§ WHAT YOU ARE ASKED TO DO: Transcribe the whole listing exactly; the images stay out.

§ PROVIDED MATERIAL:
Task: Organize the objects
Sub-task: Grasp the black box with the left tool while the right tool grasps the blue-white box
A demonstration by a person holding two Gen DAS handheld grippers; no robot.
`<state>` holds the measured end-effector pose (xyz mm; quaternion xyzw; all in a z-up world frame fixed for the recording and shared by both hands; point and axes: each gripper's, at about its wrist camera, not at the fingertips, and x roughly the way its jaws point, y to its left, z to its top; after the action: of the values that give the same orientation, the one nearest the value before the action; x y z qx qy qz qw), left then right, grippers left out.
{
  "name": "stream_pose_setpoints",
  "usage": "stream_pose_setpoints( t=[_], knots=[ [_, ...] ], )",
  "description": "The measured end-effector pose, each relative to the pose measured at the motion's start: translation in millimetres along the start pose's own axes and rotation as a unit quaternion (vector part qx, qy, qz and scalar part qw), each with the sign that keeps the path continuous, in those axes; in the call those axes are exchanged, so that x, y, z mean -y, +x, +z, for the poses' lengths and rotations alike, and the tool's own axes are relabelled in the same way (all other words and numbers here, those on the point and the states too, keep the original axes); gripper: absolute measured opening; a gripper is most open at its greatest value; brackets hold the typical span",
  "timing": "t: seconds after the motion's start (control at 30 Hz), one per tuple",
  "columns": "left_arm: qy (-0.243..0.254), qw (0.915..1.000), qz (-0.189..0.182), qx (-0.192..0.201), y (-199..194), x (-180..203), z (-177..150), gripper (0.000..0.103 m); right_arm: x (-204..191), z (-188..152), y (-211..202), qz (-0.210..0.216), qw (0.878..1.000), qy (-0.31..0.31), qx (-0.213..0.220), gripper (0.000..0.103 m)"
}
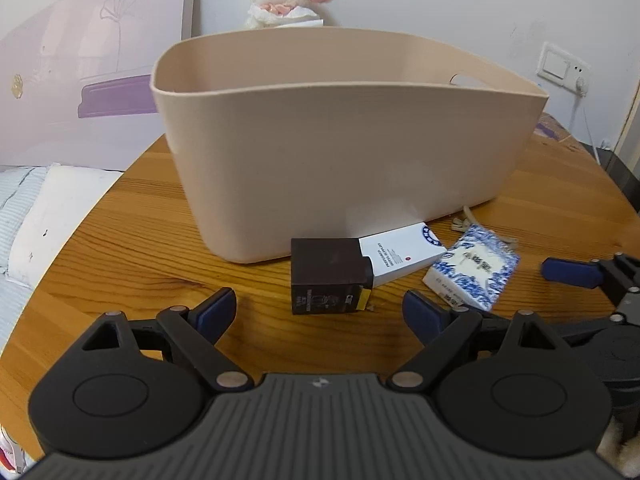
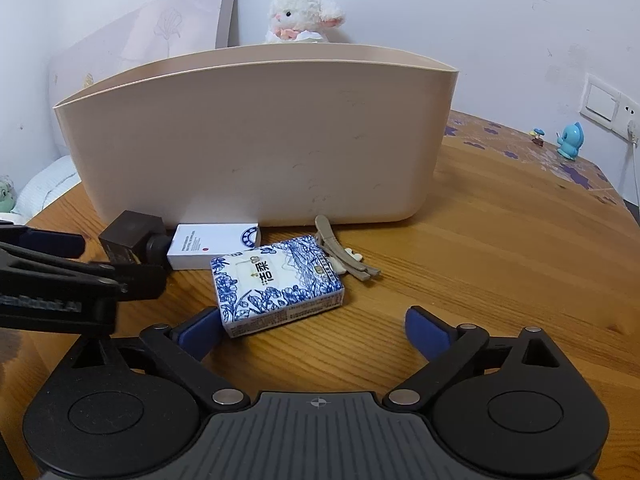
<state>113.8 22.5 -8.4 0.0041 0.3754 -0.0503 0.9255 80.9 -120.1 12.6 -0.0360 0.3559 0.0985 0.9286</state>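
Inspecting left to right, as seen across both wrist views. Far left, beyond the table edge: white bedding [image 1: 52, 208] and a pale headboard panel [image 1: 80, 60] against the wall. Left gripper [image 1: 318, 312] low over the wooden table [image 1: 120, 248], fingers spread wide, nothing between them; blue pads [image 1: 218, 310] visible on the tips. Directly ahead of it, a dark brown box [image 1: 326, 280] standing on the table, near the front wall of the beige storage bin [image 1: 340, 152]. Just right of the brown box and touching it, a white carton [image 1: 402, 252] lying flat with a blue round emblem at its far end, close against the bin's base. Bin upright at table centre, interior not visible from either view. White plush lamb [image 2: 302, 14] behind the bin against the wall. Further right, a blue-and-white patterned packet [image 2: 276, 284] lying flat, near edge just ahead of the right gripper [image 2: 314, 332]; its far-left corner beside the white carton, contact uncertain. Right gripper fingers likewise spread wide, gripping nothing, left pad just beside the packet's near-left corner. Beige hair clips [image 2: 344, 258] lying at the packet's far-right side, near the bin's base. Far right of the table: small blue figurine [image 2: 570, 140], and wall switch plate [image 2: 604, 100] above it.
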Motion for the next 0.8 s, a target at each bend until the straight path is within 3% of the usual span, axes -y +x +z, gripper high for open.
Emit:
stream_pose_setpoints(
  t=[0.23, 0.27, 0.3, 0.4, 0.53, 0.6, 0.8],
  knots=[
    [-0.022, 0.9996, 0.004, 0.016, 2.0, -7.4, 4.1, 0.088, 2.0, 5.1, 3.3, 0.019, 1.000, -0.003, 0.010, 0.088],
    [-0.021, 0.9996, 0.003, 0.018, 2.2, -8.0, 4.6, 0.083, 1.4, 5.7, 3.6, 0.022, 1.000, -0.003, 0.013, 0.086],
    [-0.019, 0.9996, 0.003, 0.019, 3.0, -8.3, 5.2, 0.075, 1.0, 6.2, 4.1, 0.025, 1.000, -0.003, 0.015, 0.082],
    [-0.017, 0.9997, -0.010, 0.016, 5.5, -9.7, 7.4, 0.070, -1.7, 8.3, 4.3, 0.027, 0.999, -0.008, 0.018, 0.062],
    [-0.018, 0.9993, -0.030, 0.013, 5.7, -12.3, 6.5, 0.059, -2.2, 8.9, 2.5, 0.027, 0.999, -0.010, 0.016, 0.062],
    [-0.014, 0.9993, -0.032, 0.009, 5.8, -11.6, 5.7, 0.048, -2.3, 8.9, 0.9, 0.026, 1.000, -0.010, 0.011, 0.062],
    [-0.010, 0.9995, -0.030, 0.009, 5.8, -11.5, 3.5, 0.047, -3.2, 6.9, -4.2, 0.024, 1.000, -0.009, 0.006, 0.062]
  ],
)
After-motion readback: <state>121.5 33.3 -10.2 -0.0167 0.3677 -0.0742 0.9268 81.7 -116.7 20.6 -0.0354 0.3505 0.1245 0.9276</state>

§ RESPONSE TO THE EXERCISE:
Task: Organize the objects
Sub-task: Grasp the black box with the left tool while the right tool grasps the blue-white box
A demonstration by a person holding two Gen DAS handheld grippers; no robot.
`<state>` holds the measured end-effector pose (xyz mm; quaternion xyzw; all in a z-up world frame fixed for the recording and shared by both hands; point and axes: each gripper's, at about its wrist camera, not at the fingertips, and x roughly the way its jaws point, y to its left, z to its top; after the action: of the values that give the same orientation, the one nearest the value before the action; x y z qx qy qz qw), left then right, grippers left out.
{
  "name": "stream_pose_setpoints",
  "usage": "stream_pose_setpoints( t=[_], knots=[ [_, ...] ], )",
  "description": "The measured end-effector pose, each relative to the pose measured at the motion's start: translation in millimetres along the start pose's own axes and rotation as a unit quaternion (vector part qx, qy, qz and scalar part qw), each with the sign that keeps the path continuous, in those axes; in the call those axes are exchanged, so that x, y, z mean -y, +x, +z, for the poses' lengths and rotations alike, and the tool's own axes are relabelled in the same way (all other words and numbers here, those on the point and the states too, keep the original axes); gripper: absolute measured opening; a gripper is most open at its greatest value; brackets hold the typical span",
  "timing": "t: seconds after the motion's start (control at 30 Hz), one per tuple",
  "columns": "left_arm: qy (-0.243..0.254), qw (0.915..1.000), qz (-0.189..0.182), qx (-0.192..0.201), y (-199..194), x (-180..203), z (-177..150), gripper (0.000..0.103 m); right_arm: x (-204..191), z (-188..152), y (-211..202), qz (-0.210..0.216), qw (0.878..1.000), qy (-0.31..0.31), qx (-0.213..0.220), gripper (0.000..0.103 m)"
}
<state>113.8 22.5 -8.4 0.0041 0.3754 -0.0503 0.9255 80.9 -120.1 12.6 -0.0360 0.3559 0.0985 0.9286</state>
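Inspecting left to right, as seen across both wrist views. Far left, beyond the table edge: white bedding [image 1: 52, 208] and a pale headboard panel [image 1: 80, 60] against the wall. Left gripper [image 1: 318, 312] low over the wooden table [image 1: 120, 248], fingers spread wide, nothing between them; blue pads [image 1: 218, 310] visible on the tips. Directly ahead of it, a dark brown box [image 1: 326, 280] standing on the table, near the front wall of the beige storage bin [image 1: 340, 152]. Just right of the brown box and touching it, a white carton [image 1: 402, 252] lying flat with a blue round emblem at its far end, close against the bin's base. Bin upright at table centre, interior not visible from either view. White plush lamb [image 2: 302, 14] behind the bin against the wall. Further right, a blue-and-white patterned packet [image 2: 276, 284] lying flat, near edge just ahead of the right gripper [image 2: 314, 332]; its far-left corner beside the white carton, contact uncertain. Right gripper fingers likewise spread wide, gripping nothing, left pad just beside the packet's near-left corner. Beige hair clips [image 2: 344, 258] lying at the packet's far-right side, near the bin's base. Far right of the table: small blue figurine [image 2: 570, 140], and wall switch plate [image 2: 604, 100] above it.
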Motion for the next 0.8 s, a target at each bend until the straight path is within 3% of the usual span, axes -y +x +z, gripper high for open.
Emit:
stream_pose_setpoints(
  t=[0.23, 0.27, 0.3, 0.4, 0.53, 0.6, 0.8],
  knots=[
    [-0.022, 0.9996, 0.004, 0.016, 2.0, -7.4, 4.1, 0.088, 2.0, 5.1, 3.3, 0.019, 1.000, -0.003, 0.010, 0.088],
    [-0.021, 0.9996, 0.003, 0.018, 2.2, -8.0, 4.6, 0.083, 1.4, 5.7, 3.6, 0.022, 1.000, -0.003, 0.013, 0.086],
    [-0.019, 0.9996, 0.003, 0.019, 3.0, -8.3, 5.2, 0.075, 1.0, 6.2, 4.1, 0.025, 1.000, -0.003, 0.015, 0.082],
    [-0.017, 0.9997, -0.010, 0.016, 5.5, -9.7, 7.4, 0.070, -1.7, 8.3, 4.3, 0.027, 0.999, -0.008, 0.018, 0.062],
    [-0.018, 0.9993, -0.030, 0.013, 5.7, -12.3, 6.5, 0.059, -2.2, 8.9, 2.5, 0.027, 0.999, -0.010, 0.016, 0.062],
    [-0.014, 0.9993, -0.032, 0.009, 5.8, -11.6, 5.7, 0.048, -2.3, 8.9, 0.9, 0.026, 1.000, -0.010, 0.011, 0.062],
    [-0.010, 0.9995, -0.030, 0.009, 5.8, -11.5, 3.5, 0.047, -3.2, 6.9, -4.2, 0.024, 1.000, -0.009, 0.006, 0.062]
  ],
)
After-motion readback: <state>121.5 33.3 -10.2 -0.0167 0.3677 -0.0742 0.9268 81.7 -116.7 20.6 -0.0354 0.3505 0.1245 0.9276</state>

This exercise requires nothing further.